Il 22 settembre il l’Unione Sindacale di Base (USB) ha indetto uno sciopero generale in tutto il paese in sostegno al popolo palestinese e alla Global Sumud Flottilla, partita dai porti europei per rompere l’assedio sionista a Gaza e presa di mira già due volte dai droni Israeliani.
Il discorso del lavoratore portuale di Genova che ha fatto il giro dei social nelle ultime settimane è stato chiaro: se succede qualcosa alla flottilla, noi blocchiamo tutto. A seguire l’appello dei portuali sono state in maniera trasversale tutte quante le categorie di lavoratori, che dopo due anni di atrocità commesse sotto la luce dei riflettori social, lunedì 22 scenderanno in piazza uniti contro il genocidio e soprattutto contro l’aberrante complicità del nostro governo. Anche gli studenti scenderanno in piazza con i lavoratori, creando un’atmosfera di generale dissenso che mai dovrebbe mancare in un paese democratico e politicamente vivace.

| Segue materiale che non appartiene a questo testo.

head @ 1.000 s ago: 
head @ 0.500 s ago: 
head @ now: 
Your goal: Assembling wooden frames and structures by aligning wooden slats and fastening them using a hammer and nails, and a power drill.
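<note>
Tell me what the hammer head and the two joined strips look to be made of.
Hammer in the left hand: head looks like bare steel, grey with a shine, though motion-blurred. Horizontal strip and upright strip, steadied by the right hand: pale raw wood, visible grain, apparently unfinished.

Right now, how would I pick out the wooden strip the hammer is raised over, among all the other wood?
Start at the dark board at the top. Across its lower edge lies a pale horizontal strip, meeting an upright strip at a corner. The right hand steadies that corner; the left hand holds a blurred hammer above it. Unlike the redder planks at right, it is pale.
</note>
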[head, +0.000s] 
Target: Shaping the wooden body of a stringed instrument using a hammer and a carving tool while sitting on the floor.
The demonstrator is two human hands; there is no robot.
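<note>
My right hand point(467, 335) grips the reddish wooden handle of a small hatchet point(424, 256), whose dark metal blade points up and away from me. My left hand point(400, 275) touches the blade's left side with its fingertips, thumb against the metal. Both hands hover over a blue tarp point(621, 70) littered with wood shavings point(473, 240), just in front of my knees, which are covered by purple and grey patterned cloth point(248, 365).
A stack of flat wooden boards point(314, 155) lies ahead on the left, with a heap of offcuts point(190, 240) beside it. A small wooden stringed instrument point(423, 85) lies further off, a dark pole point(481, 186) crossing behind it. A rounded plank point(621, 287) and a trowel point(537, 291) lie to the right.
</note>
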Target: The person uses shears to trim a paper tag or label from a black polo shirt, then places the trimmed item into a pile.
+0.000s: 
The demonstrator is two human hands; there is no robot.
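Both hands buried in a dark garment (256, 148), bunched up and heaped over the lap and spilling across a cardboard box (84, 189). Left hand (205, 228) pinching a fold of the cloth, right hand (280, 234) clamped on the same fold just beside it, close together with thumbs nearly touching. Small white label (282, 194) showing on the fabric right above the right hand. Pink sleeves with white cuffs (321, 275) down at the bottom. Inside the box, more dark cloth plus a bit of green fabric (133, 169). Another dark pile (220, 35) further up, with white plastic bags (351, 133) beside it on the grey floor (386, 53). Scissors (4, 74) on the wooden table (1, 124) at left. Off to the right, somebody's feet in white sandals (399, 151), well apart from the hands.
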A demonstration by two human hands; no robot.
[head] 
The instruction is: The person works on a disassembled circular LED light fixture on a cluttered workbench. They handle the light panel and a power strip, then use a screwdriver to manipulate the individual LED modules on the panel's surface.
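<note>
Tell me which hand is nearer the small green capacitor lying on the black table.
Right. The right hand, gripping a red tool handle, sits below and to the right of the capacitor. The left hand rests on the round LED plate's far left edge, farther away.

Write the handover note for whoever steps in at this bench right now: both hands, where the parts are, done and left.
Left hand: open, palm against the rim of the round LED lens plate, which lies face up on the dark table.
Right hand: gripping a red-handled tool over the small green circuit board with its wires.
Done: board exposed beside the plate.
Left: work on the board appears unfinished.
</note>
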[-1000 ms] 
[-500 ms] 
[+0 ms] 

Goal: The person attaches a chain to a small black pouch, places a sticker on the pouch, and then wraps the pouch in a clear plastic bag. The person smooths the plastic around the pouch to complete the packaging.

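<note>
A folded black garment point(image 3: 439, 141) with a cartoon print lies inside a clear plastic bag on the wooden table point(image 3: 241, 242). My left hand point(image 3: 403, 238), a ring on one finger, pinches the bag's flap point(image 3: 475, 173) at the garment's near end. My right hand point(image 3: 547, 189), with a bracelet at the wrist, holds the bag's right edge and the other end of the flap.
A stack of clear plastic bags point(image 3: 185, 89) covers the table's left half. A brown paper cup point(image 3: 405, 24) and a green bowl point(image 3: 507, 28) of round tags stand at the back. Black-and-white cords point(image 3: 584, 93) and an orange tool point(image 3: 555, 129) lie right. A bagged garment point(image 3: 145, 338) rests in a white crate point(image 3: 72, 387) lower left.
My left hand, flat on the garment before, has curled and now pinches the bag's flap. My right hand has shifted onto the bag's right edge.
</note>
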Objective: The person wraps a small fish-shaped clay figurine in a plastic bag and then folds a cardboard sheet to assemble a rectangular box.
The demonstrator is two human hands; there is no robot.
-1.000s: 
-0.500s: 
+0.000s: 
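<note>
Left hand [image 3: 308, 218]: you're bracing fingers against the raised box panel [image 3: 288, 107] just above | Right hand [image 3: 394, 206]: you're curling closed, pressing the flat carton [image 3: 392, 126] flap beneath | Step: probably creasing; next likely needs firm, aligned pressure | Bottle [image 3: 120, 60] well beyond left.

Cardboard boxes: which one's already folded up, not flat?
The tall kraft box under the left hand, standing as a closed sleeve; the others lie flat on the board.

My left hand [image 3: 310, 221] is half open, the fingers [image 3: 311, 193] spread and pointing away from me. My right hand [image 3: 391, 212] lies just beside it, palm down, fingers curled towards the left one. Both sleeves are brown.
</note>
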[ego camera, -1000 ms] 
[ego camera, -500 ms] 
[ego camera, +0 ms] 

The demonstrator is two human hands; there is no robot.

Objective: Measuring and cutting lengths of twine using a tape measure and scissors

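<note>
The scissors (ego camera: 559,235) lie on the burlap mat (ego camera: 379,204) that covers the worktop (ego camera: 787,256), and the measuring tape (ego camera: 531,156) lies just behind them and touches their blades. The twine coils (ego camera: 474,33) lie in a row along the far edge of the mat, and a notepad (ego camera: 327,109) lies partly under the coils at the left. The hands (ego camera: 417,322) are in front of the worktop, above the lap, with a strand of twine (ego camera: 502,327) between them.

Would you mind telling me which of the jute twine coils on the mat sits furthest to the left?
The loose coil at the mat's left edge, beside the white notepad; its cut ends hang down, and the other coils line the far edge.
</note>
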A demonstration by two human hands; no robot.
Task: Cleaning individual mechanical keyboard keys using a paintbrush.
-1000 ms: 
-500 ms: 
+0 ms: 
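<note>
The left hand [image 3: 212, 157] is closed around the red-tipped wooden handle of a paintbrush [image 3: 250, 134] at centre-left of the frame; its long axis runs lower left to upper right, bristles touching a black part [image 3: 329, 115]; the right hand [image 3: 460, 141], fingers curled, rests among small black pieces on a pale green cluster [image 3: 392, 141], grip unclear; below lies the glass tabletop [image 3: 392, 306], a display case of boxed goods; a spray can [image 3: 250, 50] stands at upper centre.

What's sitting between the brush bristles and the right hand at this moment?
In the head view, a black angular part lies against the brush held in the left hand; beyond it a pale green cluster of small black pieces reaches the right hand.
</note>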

Questo accumularsi di male così platealmente cruento parrebbe aver trasformato la coscienza sopita di un’intera società, che ora sembra eccitata da un’energia che spinge dal basso verso l’alto.
Certo, potremmo ragionare - come del resto già qualcuno ha fatto – sul fatto che sia stata necessaria una minaccia verso i nostri europei per riuscire effettivamente a pensare a qualcosa di concreto da realizzare come società civile, e potremmo analizzare la natura coloniale del nostro ordine di priorità, ma la realtà è che in questo momento dobbiamo lasciarci alle spalle ogni tipo di intellettualismo di sinistra puntacazzista e raccogliere tutto ciò che può essere utile a smuovere qualcosa. Una cosa è certa: dal 7 ottobre ad oggi la coscienza generale della società civile rispetto alla questione palestinese è mutata. Se prima governanti e istituzioni potevano tranquillamente continuare a criminalizzare i palestinesi, giustificare i massacri deliberati delle Forze di Occupazione Israeliane e tacciare come antisemita chiunque si opponesse alla collusione economico-istituzionale europea con lo stato terrorista di Israele, ora persino Meloni e Tajani sono costretti a fare qualche passo indietro, dovendo ammettere – in modo assai goffo e soffocato – l’inaccettabilità delle azioni di Israele; le massiccie proteste e occupazioni degli studenti universitari hanno fatto inoltre sospendere ai propri atenei gli accordi con le università israeliani, per ultima la Statale di Milano che già aveva interrotto alcuni accordi, pochi giorni fa ha condannato apertamente il genocidio in corso. Carrefour, catena di supermercati collusa con l’entità criminale sionista ha annunciato la chiusura in italia a seguito dell’intensa campagna di boicottaggio lanciata dal movimento BDS (Boycott, Disinvestment, Sanctions), e così le multinazionali Starbucks e McDonald hanno perso svariati milardi di dollari grazie alla stessa campagna di boicottaggio
Insomma la società civile, grazie alla disarmante odierna rapidità di circolazione delle informazioni, sta dicendo basta alla criminale complicità del potere costituito con il genocidio: ma non è ancora abbastanza. Il 22 settembre si blocca tutto sul serio, perché è così che la collettività esprime al massimo la sua forza: sottraendo al potere il suo più importante mezzo di sostentamento e legittimazione, sé stessa.
Gli equilibri politici di tutto il mondo sembrano instabili. In questo mese lo abbiamo visto in Indonesia, in Francia e in Nepal, dove i giovani hanno persino destituito l’attuale governo, con conflittuali azioni collettive il cui coronamento è stato il parlamento in fiamme. È ora che ci si renda tutti conto di cosa insieme possiamo fare noi comuni mortali.